INSTRUCTIONS TO FOLLOW: In the data that follows, each entry is to be restated exactly.

- - -

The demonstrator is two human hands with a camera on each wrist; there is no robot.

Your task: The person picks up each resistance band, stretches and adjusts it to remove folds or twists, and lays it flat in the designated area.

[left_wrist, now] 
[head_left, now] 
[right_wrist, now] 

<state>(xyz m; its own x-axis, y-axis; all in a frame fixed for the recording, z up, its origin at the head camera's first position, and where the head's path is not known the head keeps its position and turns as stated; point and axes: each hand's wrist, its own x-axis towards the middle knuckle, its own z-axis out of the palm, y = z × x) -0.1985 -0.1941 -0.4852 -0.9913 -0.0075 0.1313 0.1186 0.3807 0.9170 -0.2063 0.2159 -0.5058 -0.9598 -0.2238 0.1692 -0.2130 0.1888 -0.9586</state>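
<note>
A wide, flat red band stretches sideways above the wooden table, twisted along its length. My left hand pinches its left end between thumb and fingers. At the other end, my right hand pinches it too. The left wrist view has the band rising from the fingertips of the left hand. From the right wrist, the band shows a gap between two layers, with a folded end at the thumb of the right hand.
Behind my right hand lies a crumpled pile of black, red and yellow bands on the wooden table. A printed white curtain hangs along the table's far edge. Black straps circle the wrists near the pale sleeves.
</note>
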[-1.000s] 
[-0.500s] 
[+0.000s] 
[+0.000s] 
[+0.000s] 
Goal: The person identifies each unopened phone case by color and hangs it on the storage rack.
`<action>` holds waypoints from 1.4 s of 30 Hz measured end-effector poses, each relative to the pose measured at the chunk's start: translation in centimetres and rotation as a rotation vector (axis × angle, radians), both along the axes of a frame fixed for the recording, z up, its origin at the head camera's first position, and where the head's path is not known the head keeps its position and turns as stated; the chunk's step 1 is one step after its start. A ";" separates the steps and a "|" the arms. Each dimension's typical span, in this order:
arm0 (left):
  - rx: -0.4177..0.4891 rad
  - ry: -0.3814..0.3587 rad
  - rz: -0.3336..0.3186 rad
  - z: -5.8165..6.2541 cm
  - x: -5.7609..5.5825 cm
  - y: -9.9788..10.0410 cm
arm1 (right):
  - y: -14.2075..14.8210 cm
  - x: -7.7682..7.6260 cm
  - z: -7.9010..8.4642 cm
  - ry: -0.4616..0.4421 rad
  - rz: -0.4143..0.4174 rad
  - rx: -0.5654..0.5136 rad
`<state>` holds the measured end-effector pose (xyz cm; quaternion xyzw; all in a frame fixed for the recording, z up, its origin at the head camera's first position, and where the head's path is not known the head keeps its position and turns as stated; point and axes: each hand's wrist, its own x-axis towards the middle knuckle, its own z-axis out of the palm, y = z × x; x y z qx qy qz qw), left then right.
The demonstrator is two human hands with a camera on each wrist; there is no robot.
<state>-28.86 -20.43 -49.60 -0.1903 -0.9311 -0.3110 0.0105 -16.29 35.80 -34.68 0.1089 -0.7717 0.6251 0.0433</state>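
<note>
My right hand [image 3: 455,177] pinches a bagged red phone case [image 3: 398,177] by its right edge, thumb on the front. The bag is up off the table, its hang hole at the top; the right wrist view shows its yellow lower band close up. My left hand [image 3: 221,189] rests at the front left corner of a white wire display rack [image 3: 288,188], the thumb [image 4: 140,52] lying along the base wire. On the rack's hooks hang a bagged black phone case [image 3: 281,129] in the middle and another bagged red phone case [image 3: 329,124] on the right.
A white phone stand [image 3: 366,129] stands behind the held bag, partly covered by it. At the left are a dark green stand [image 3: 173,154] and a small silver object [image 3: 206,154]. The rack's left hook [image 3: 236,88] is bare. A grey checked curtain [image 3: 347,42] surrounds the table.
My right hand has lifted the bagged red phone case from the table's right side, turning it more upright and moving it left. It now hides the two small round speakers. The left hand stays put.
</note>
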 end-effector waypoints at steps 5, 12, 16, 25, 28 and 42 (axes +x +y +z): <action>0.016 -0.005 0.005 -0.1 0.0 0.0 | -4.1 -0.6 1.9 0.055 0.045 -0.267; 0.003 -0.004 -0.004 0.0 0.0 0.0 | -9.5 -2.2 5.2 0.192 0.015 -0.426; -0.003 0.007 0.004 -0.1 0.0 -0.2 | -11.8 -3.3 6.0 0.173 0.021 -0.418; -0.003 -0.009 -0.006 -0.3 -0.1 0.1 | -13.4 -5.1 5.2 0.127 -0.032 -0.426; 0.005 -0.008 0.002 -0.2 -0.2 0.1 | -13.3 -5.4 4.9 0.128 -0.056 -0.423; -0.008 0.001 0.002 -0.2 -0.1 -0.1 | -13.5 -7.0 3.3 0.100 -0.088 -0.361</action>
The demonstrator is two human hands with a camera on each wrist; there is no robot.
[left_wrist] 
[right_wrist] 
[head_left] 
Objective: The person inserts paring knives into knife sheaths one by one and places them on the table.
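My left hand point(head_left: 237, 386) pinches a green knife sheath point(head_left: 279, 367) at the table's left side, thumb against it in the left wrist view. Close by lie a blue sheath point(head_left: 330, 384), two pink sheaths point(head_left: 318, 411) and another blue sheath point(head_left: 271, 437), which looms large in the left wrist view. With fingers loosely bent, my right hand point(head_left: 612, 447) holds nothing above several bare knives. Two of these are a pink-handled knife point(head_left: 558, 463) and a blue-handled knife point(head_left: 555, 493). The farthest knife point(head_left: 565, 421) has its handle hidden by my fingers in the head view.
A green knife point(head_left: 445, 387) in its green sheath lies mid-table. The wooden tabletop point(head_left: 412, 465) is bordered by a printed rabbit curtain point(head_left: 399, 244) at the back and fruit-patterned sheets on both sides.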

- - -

YOUR SOLUTION:
The demonstrator is two human hands with a camera on each wrist; there is no robot.

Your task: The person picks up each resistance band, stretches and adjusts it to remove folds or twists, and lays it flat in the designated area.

[left_wrist, now] 
[head_left, now] 
[right_wrist, now] 

<state>(xyz m; its own x-axis, y-axis; all in a frame fixed for the recording, z up, its origin at the head camera's first position, and where the head's path is not known the head keeps its position and turns as stated; point and axes: each hand's wrist, its own x-axis towards the middle knuckle, its own z-axis out of the palm, y = z × x) -0.1985 -0.1941 -0.4852 -0.9913 -0.0075 0.1313 0.1186 0.3807 0.9170 -0.2063 0.2159 -0.5058 -0.9598 -0.2238 0.1692 -0.2130 0.1888 -0.9586</state>
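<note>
A wide, flat red band stretches sideways above the wooden table, twisted along its length. My left hand pinches its left end between thumb and fingers. At the other end, my right hand pinches it too. The left wrist view has the band rising from the fingertips of the left hand. From the right wrist, the band shows a gap between two layers, with a folded end at the thumb of the right hand.
Behind my right hand lies a crumpled pile of black, red and yellow bands on the wooden table. A printed white curtain hangs along the table's far edge. Black straps circle the wrists near the pale sleeves.
</note>
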[-1.000s] 
[-0.500s] 
[+0.000s] 
[+0.000s] 
[+0.000s] 
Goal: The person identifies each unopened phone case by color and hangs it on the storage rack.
`<action>` holds waypoints from 1.4 s of 30 Hz measured end-effector poses, each relative to the pose measured at the chunk's start: translation in centimetres and rotation as a rotation vector (axis × angle, radians), both along the axes of a frame fixed for the recording, z up, its origin at the head camera's first position, and where the head's path is not known the head keeps its position and turns as stated; the chunk's step 1 is one step after its start. A ";" separates the steps and a "|" the arms. Each dimension's typical span, in this order:
arm0 (left):
  - rx: -0.4177..0.4891 rad
  - ry: -0.3814..0.3587 rad
  - rz: -0.3336..0.3186 rad
  - z: -5.8165..6.2541 cm
  - x: -5.7609..5.5825 cm
  - y: -9.9788..10.0410 cm
arm1 (right):
  - y: -14.2075..14.8210 cm
  - x: -7.7682..7.6260 cm
  - z: -7.9010..8.4642 cm
  - ry: -0.4616..0.4421 rad
  - rz: -0.4143..0.4174 rad
  - rx: -0.5654..0.5136 rad
`<state>` holds the measured end-effector pose (xyz cm; quaternion xyzw; all in a frame fixed for the recording, z up, its origin at the head camera's first position, and where the head's path is not known the head keeps its position and turns as stated; point and axes: each hand's wrist, its own x-axis towards the middle knuckle, its own z-axis out of the palm, y = z × x; x y z qx qy qz qw), left then right.
The demonstrator is two human hands with a camera on each wrist; there is no robot.
<state>-28.86 -20.43 -49.60 -0.1903 -0.9311 -0.3110 0.0105 -16.29 35.80 -34.68 0.1089 -0.7717 0.6251 0.0433</state>
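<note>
My right hand [image 3: 455,177] pinches a bagged red phone case [image 3: 398,177] by its right edge, thumb on the front. The bag is up off the table, its hang hole at the top; the right wrist view shows its yellow lower band close up. My left hand [image 3: 221,189] rests at the front left corner of a white wire display rack [image 3: 288,188], the thumb [image 4: 140,52] lying along the base wire. On the rack's hooks hang a bagged black phone case [image 3: 281,129] in the middle and another bagged red phone case [image 3: 329,124] on the right.
A white phone stand [image 3: 366,129] stands behind the held bag, partly covered by it. At the left are a dark green stand [image 3: 173,154] and a small silver object [image 3: 206,154]. The rack's left hook [image 3: 236,88] is bare. A grey checked curtain [image 3: 347,42] surrounds the table.
My right hand has lifted the bagged red phone case from the table's right side, turning it more upright and moving it left. It now hides the two small round speakers. The left hand stays put.
</note>
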 end-effector waypoints at steps 5, 12, 16, 25, 28 and 42 (axes +x +y +z): <action>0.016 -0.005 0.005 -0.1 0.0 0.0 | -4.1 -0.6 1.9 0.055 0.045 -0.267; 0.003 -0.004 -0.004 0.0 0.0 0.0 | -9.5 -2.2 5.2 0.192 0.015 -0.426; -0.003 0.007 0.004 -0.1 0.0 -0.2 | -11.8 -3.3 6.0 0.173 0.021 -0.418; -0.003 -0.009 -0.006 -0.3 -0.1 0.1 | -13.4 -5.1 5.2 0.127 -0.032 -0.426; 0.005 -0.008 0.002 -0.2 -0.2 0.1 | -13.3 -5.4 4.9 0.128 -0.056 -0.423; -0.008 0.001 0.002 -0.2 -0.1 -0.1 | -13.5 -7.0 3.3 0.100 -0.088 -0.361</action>
The demonstrator is two human hands with a camera on each wrist; there is no robot.
[left_wrist] 
[right_wrist] 
[head_left] 
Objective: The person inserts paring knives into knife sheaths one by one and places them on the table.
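My left hand point(head_left: 237, 386) pinches a green knife sheath point(head_left: 279, 367) at the table's left side, thumb against it in the left wrist view. Close by lie a blue sheath point(head_left: 330, 384), two pink sheaths point(head_left: 318, 411) and another blue sheath point(head_left: 271, 437), which looms large in the left wrist view. With fingers loosely bent, my right hand point(head_left: 612, 447) holds nothing above several bare knives. Two of these are a pink-handled knife point(head_left: 558, 463) and a blue-handled knife point(head_left: 555, 493). The farthest knife point(head_left: 565, 421) has its handle hidden by my fingers in the head view.
A green knife point(head_left: 445, 387) in its green sheath lies mid-table. The wooden tabletop point(head_left: 412, 465) is bordered by a printed rabbit curtain point(head_left: 399, 244) at the back and fruit-patterned sheets on both sides.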

No more output is given for this exercise.